» Work instructions:
The following data needs to be repeated exactly, with all images excluded.
'''
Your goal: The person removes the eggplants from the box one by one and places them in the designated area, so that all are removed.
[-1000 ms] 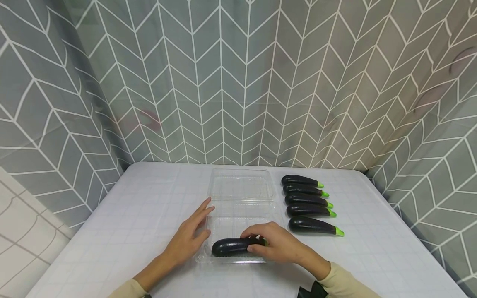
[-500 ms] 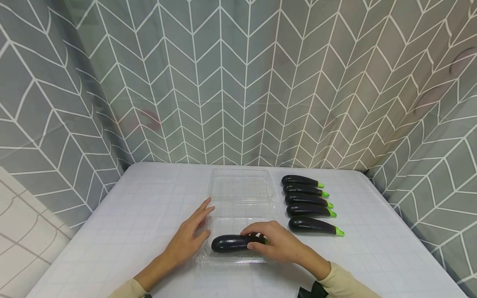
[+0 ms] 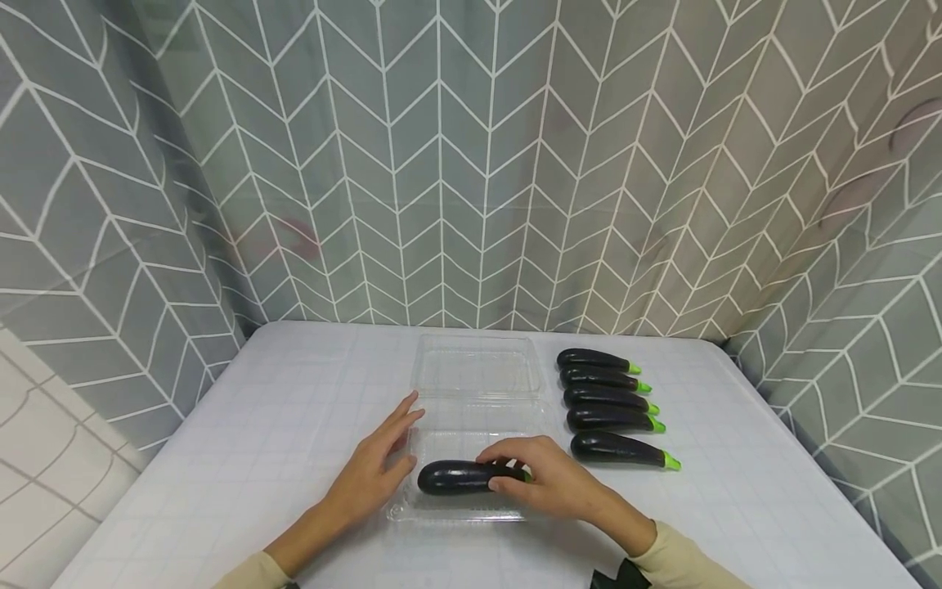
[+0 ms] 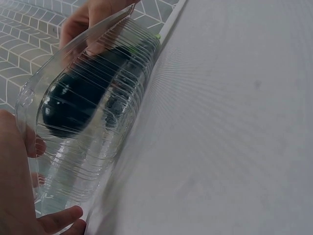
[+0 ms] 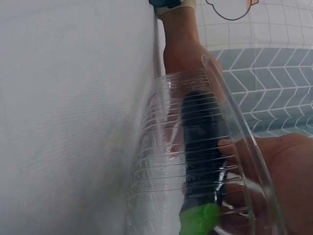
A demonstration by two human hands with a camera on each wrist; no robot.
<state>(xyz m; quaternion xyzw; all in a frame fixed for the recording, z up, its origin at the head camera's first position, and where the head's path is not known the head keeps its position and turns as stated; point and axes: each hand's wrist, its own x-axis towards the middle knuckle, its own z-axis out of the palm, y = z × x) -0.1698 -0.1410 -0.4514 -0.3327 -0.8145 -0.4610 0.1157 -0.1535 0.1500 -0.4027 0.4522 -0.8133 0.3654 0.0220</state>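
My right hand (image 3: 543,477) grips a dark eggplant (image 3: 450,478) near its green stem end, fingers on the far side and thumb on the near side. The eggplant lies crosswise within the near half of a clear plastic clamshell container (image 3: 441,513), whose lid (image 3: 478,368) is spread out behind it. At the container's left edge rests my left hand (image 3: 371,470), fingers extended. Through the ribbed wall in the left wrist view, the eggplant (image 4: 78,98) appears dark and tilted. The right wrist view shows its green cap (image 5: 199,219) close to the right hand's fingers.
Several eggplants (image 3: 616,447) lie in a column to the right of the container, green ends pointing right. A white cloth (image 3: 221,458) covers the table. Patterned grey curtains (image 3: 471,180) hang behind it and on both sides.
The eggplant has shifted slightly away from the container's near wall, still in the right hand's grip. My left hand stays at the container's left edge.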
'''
» Answer area:
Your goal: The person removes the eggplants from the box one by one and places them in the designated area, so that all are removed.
[-1000 ms] 
[-500 ms] 
[+0 ms] 
[+0 ms] 
[+0 ms] 
A demonstration by two human hands with a camera on each wrist; no robot.
<state>(xyz m; quaternion xyzw; all in a frame fixed for the recording, z up, its origin at the head camera's first position, and where the head's path is not known the head keeps its position and turns as stated; point and axes: each hand's wrist, its own x-axis towards the middle knuckle, its own z-axis out of the palm, y = z × x) -0.1698 -0.1410 -0.4514 -0.3327 -0.8145 -0.4610 0.1157 -0.1535 0.1500 -0.4027 0.4522 -0.8133 0.3654 0.0220</state>
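My right hand (image 3: 543,477) grips a dark eggplant (image 3: 450,478) near its green stem end, fingers on the far side and thumb on the near side. The eggplant lies crosswise within the near half of a clear plastic clamshell container (image 3: 441,513), whose lid (image 3: 478,368) is spread out behind it. At the container's left edge rests my left hand (image 3: 371,470), fingers extended. Through the ribbed wall in the left wrist view, the eggplant (image 4: 78,98) appears dark and tilted. The right wrist view shows its green cap (image 5: 199,219) close to the right hand's fingers.
Several eggplants (image 3: 616,447) lie in a column to the right of the container, green ends pointing right. A white cloth (image 3: 221,458) covers the table. Patterned grey curtains (image 3: 471,180) hang behind it and on both sides.
The eggplant has shifted slightly away from the container's near wall, still in the right hand's grip. My left hand stays at the container's left edge.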

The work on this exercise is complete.